Learning path 4: Bang your head against the wall, umm, screen - but not for too long

Yeah, and then there are those hours, where you go into the logic and can’t get it, where re-writing the whole code in a different way still throws the same error, and the goal is clear but you just won’t get there. The last time this happened to me was trying to set up PyCharm on Windows so I could read our server code. First week at the new job. Great feeling. (The non-digital analogy to this is you coming into the office and not being able to open your own backpack. Literally). Felt pretty shitty.

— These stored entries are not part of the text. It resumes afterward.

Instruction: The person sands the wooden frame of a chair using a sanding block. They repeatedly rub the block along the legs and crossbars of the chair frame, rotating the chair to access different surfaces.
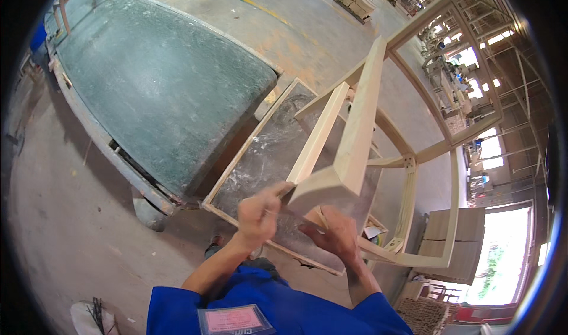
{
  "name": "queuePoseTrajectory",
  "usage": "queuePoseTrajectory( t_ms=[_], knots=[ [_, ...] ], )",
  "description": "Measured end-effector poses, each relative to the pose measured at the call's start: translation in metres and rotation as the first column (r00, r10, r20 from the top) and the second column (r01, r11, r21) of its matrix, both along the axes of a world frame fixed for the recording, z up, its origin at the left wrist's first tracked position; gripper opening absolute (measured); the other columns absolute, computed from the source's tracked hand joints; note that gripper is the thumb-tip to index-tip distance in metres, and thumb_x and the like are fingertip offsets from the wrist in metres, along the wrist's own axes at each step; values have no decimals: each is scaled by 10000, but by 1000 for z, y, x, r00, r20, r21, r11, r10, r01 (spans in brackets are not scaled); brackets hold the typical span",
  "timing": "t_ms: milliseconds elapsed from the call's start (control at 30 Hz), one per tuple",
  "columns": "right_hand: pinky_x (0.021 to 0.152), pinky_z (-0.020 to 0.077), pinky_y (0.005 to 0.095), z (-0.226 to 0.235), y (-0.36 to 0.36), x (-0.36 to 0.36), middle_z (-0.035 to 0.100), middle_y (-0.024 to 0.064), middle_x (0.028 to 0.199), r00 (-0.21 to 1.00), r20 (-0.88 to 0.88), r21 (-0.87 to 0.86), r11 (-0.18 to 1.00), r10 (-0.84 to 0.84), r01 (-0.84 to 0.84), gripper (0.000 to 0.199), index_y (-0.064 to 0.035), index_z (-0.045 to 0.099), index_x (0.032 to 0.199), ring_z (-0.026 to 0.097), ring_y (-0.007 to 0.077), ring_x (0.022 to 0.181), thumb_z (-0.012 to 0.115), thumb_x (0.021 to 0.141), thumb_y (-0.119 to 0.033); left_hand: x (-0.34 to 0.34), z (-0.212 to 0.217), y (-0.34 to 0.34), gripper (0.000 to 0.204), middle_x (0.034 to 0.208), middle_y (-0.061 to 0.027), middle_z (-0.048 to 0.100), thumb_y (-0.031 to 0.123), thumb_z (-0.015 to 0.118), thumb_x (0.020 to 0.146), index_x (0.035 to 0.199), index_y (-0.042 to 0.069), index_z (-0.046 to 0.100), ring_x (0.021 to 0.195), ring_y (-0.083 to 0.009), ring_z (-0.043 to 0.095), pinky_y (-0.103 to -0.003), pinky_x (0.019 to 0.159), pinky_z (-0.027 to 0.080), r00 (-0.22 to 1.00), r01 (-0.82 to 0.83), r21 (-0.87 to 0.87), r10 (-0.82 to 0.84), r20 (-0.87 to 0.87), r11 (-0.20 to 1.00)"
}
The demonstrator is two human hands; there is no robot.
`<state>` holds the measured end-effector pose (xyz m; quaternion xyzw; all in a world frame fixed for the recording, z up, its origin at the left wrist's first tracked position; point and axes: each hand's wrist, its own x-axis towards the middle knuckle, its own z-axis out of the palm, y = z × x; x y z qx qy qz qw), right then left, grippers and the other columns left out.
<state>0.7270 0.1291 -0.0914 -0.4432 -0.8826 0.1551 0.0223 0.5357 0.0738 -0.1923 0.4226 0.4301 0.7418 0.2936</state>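
A pale unfinished wooden chair frame [361, 128] is tilted up in front of me, its near corner close to my chest. My left hand [260, 211] is closed, fingers pinched against the left end of the frame's near rail, possibly on a small piece of sandpaper; I cannot tell for sure. My right hand [334, 234] grips the frame from underneath, just below the same corner. Both forearms come out of blue sleeves at the bottom edge.
A large workbench with a worn green-grey top [160, 81] stands to the left. Beside it lies a smaller dusty wood-framed panel [266, 151]. Concrete floor around. Stacked wooden parts [452, 240] at the right, pallets [358, 1] far back.
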Motion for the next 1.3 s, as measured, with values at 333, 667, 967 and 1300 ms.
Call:
queuePoseTrajectory(
  t_ms=[333, 667, 967, 1300],
  knots=[
    [920, 531, 353, 24, -51, -15, 699, 196, 1166, 627, -779, -33, 996, 23, -78, 391, 13, 626, 1268, 693, 309, 1024, 705, 908, -117, 39, 95, -51, 404, 973, -137, 665, 425, 434, 1073, 1149, 45, 544, 789, -251, 677, -402, 701, 565, 830, 35, -129, 43, 556, 991],
    [633, 524, 358, 35, 20, -33, 689, 227, 966, 363, -931, 19, 989, -35, 144, 245, 35, 663, 1173, 695, 300, 733, 597, 953, -51, -4, 204, 23, 390, 1332, -169, 627, 217, 490, 1046, 1334, -25, 591, 1282, -266, 559, -364, 1085, 421, 705, -287, 267, 392, -591, 920],
    [711, 578, 438, 15, -4, -53, 669, 214, 1049, 477, -857, 262, 962, 193, 80, 375, 35, 565, 1234, 675, 405, 819, 617, 863, 24, -15, 233, 161, 703, 1610, -178, 328, 553, 413, 1032, 1497, 27, 438, 1500, -285, 295, -376, 1210, 223, 507, 87, -422, -405, -761, 902],
    [713, 590, 433, 12, -1, -51, 633, 198, 1188, 587, -784, 280, 959, 201, 45, 665, 24, 460, 1388, 688, 371, 913, 623, 744, 52, -12, 234, 165, 699, 1655, -172, 225, 626, 412, 1008, 1373, 61, 606, 1485, -339, 324, -405, 1181, 282, 365, 46, -480, -462, -808, 876]
  ],
)
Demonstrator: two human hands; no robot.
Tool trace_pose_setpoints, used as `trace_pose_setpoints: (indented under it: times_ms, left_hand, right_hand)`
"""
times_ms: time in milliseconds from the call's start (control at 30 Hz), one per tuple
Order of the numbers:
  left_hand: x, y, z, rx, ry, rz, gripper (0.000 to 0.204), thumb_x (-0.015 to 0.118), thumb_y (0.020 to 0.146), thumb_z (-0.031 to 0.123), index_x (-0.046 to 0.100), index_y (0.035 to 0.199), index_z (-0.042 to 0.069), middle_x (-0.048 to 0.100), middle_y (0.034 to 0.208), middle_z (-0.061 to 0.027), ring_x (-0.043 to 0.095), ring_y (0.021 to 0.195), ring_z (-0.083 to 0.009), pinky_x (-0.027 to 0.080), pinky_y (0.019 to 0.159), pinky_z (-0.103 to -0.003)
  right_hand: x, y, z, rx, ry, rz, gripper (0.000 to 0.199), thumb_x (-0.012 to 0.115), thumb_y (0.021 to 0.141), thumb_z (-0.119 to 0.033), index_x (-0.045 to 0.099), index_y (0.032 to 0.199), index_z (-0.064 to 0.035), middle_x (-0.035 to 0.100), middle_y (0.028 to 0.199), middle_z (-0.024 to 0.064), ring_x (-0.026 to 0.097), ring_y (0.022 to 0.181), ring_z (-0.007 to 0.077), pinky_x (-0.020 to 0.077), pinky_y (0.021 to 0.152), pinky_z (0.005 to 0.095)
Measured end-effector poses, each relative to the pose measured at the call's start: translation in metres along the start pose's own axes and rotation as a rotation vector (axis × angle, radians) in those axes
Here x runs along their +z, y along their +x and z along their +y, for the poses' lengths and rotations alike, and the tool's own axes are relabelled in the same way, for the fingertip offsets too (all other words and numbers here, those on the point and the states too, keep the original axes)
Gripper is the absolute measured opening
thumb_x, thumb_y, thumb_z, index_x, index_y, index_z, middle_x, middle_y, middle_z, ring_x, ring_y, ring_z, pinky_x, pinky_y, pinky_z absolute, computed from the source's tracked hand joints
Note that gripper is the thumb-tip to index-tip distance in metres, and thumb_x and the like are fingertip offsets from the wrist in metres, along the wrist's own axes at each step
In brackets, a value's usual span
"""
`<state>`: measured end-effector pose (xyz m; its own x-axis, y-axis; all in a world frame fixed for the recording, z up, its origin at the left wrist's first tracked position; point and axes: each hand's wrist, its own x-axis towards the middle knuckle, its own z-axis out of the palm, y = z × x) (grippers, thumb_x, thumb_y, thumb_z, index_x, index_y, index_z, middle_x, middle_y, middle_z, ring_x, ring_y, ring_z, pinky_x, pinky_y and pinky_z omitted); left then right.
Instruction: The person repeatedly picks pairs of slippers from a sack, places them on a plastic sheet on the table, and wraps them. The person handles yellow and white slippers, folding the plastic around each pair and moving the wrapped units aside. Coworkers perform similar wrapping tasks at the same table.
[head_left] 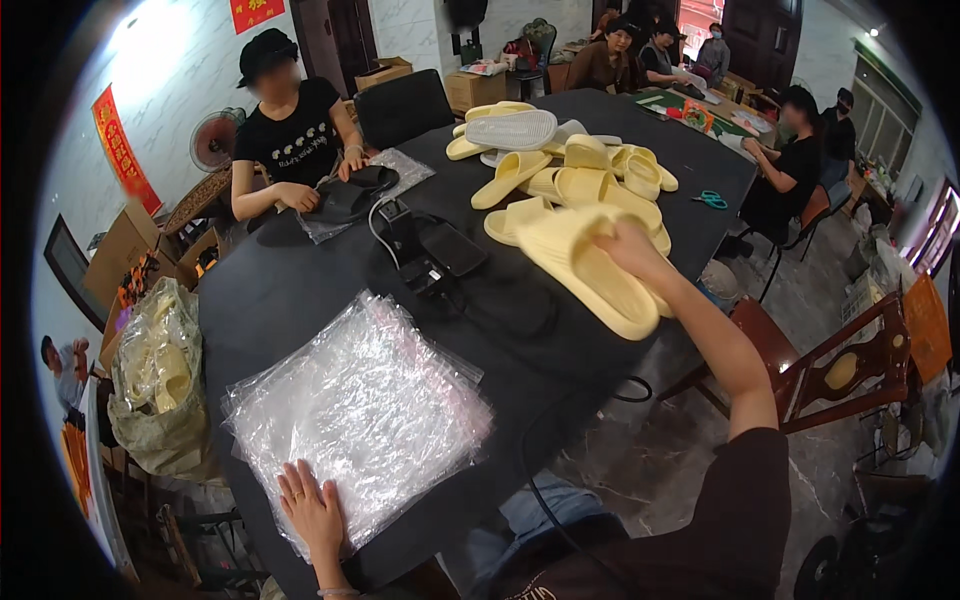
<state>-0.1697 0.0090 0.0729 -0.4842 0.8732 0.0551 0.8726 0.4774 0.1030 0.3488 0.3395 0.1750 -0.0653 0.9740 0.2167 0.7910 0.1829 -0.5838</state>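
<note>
My left hand (314, 512) lies flat with its fingers stretched out on the near edge of a stack of clear plastic bags (375, 400). Over the table's right side, my right hand (632, 248) grips a pale yellow slipper (598, 285), with its thumb and fingers at the strap. Part of a second yellow slipper shows behind it, but I cannot tell if the same hand holds it. Just beyond is a heap of yellow slippers (600, 190), with a grey slipper (512, 130) sole up on top.
A black device with a cable (425, 245) stands mid-table. Teal scissors (711, 200) lie at the far right. Across the table, a person (290, 140) handles dark slippers (350, 195). A bag of slippers (160, 380) stands at left, a wooden chair (840, 365) at right.
</note>
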Motion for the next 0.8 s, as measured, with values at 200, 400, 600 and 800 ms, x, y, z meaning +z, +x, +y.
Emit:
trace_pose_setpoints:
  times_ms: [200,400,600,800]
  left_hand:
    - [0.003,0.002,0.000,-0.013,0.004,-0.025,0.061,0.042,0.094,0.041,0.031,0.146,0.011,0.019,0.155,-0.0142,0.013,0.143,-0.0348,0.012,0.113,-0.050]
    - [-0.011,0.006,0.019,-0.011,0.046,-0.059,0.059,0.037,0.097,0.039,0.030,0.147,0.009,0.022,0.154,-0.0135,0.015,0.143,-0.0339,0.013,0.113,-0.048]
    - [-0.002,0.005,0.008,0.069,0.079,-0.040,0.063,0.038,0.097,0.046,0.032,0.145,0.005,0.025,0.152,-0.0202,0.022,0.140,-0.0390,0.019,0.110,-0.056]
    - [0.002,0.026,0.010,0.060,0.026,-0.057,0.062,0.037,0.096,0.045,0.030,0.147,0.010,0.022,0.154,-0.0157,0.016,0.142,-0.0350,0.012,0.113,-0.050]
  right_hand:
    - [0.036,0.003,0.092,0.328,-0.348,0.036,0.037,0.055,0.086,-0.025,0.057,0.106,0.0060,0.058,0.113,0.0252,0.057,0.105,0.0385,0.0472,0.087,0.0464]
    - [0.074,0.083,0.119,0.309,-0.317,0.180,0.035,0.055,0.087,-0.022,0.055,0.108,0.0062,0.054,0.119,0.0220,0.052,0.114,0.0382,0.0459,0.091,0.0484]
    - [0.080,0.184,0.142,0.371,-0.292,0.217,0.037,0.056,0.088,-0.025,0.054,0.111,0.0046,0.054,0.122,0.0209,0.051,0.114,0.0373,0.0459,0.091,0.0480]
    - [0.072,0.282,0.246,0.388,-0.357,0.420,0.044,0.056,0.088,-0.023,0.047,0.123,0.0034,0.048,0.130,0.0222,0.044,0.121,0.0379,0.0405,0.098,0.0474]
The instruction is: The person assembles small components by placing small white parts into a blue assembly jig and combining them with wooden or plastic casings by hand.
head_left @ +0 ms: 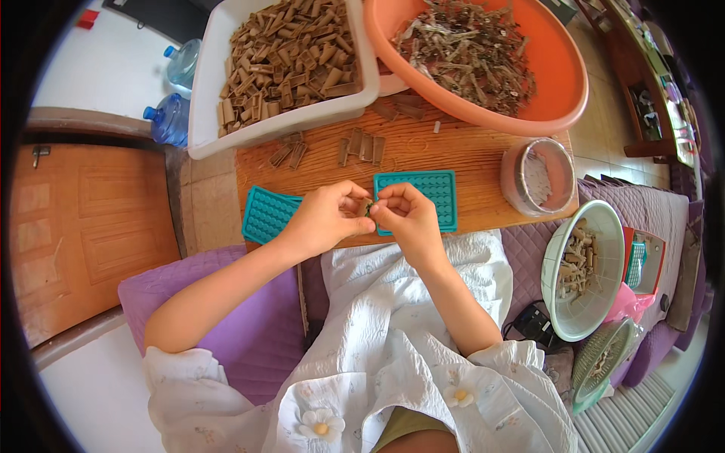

It’s okay. And it’s okay that it sucks. No one can avoid it. Just don’t stay with it for too long. If after thirty minutes you have not made any progress with any of the three perspectives above, try the following;

  • Do something completely different and return later
  • Ask somebody and don’t feel bad about it
  • Take a break or even better meditate for 5 min ;)

Conclusion

Learning by doing, i.e., trial-and-error is only one way of learning and not always most effective. Appreciate that sometimes it does make sense to go through all the logic of something and that sometimes doing the least possible to get the job done without worrying too much about how and why it works are equally valid ways of solving a problem. Moreover, combining those three paths will provide you with more learning and allow you to make contributions in your new position quickly. This matters particularly if you are not a genius yet.

Acknowledgements

I am extremely grateful to Igor, Noam, Jan-Matthis, all of Shubh Loans and the IDEX Team for their encouragement and support allowing me to venture into data science. It’s been a great ride so far!